Ich würde auf jeden Fall weiter politisch aktiv bleiben. Natürlich würde ich eine Reise machen, die ich mir jetzt nicht leisten kann. Es ist ja kein Widerspruch eine schöne Zeit zu haben und politisch aktiv zu sein.

Was bedeutet für Sie persönlich Reichtum?

Nicht viel. Ich brauche nicht sieben Autos, keinen Privatjet. Es ist für mich kein erstrebenswertes Lebensziel reich zu werden. Natürlich will ich einmal so verdienen, um ein angenehmes Leben führen zu können.

Was fällt Ihnen zu Burgenlands Landeshauptmann Hans Niessl ein?

Ich muss leider sagen, die Aussagen über ’Integrationsunwilligkeit’ stören mich sehr. Ja, er ist Landeshauptmann, SPÖ Spitzenkandidat bei den Landtagswahlen.
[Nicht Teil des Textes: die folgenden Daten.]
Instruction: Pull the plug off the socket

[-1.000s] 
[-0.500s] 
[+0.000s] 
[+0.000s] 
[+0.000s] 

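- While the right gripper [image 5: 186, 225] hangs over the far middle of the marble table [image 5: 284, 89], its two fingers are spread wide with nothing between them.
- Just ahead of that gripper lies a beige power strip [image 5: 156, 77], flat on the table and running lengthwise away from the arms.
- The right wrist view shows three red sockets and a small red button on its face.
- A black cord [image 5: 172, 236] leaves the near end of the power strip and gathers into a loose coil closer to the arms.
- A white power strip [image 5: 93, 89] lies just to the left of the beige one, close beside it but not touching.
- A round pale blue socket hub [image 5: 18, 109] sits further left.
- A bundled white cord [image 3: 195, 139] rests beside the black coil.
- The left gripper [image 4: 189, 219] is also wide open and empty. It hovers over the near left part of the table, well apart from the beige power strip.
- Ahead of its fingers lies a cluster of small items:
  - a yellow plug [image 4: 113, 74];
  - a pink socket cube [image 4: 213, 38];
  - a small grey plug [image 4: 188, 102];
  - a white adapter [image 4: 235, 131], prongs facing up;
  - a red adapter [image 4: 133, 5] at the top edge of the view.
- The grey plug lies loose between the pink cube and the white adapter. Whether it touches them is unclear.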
Er ist ein einflussreicher Politiker.

Was gefällt Ihnen am Burgenland?

Das Burgenland ist eine sehr schöne Umgebung. Ich bin gerne hier, aber Wien gefällt mir auch sehr gut.

Michael Heindl wurde am 2. 7. 1990 geboren, verbrachte seine Jugend zeitweise in Wien und im Burgenland. Er studiert Volkswirtschaft, weil er sie als Sozialwissenschaft versteht. Sich anschauen wie man problemloser leben kann. Er ist kein Vertreter des Neoliberalismus, aber dafür Rapid Anhänger. Er geht – so oft es seine Zeit erlaubt – gerne ins Stadion. Auf internationaler Ebene steht er auf Arsenal. Ein ganz zentraler Punkt für ihn ist es, sich mit Freunden zu treffen. Er isst gerne Sushi, "haglich" sei er nicht.